▶ **SOURCE INFORMATION**:
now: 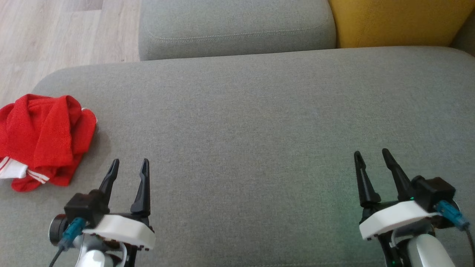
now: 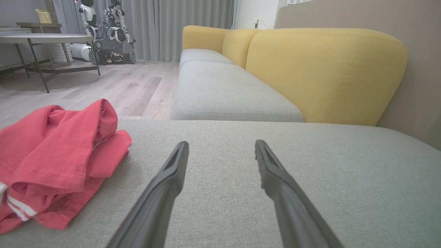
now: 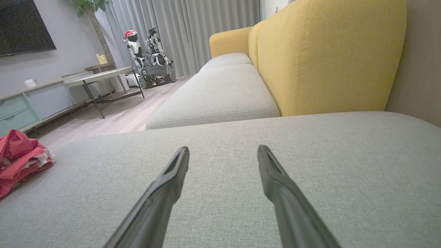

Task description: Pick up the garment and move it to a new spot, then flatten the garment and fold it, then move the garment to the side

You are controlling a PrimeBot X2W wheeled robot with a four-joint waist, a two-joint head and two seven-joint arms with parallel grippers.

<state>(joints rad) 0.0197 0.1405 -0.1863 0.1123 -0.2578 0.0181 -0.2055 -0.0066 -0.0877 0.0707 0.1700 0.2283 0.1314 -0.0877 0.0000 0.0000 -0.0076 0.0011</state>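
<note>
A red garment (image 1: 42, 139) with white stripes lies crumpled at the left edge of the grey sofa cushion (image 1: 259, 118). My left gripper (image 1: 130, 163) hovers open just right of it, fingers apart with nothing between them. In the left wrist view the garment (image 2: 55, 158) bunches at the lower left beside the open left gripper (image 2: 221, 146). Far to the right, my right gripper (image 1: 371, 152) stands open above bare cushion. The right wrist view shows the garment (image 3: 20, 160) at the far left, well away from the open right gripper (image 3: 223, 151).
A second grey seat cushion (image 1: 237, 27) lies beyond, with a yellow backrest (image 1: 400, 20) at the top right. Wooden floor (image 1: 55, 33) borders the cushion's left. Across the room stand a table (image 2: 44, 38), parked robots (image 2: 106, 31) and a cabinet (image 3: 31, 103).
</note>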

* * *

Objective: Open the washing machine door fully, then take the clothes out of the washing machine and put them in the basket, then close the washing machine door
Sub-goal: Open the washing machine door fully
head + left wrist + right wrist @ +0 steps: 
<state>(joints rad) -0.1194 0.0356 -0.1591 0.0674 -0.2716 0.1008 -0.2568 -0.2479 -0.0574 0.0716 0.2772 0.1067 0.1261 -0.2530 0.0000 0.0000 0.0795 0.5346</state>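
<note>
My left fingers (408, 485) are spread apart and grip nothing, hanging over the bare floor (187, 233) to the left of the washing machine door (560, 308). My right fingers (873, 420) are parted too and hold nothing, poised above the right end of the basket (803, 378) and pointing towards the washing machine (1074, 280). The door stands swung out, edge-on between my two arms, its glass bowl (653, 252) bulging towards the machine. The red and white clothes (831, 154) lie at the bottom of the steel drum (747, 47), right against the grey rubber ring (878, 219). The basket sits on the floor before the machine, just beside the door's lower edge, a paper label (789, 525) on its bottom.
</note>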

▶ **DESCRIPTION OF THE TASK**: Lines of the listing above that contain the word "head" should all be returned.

▶ **EXERCISE RESULT**:
You are controlling a PrimeBot X2W wheeled robot with a four-joint waist, a two-joint head and two seven-joint arms with parallel grippers.
head + left wrist + right wrist @ +0 steps: 

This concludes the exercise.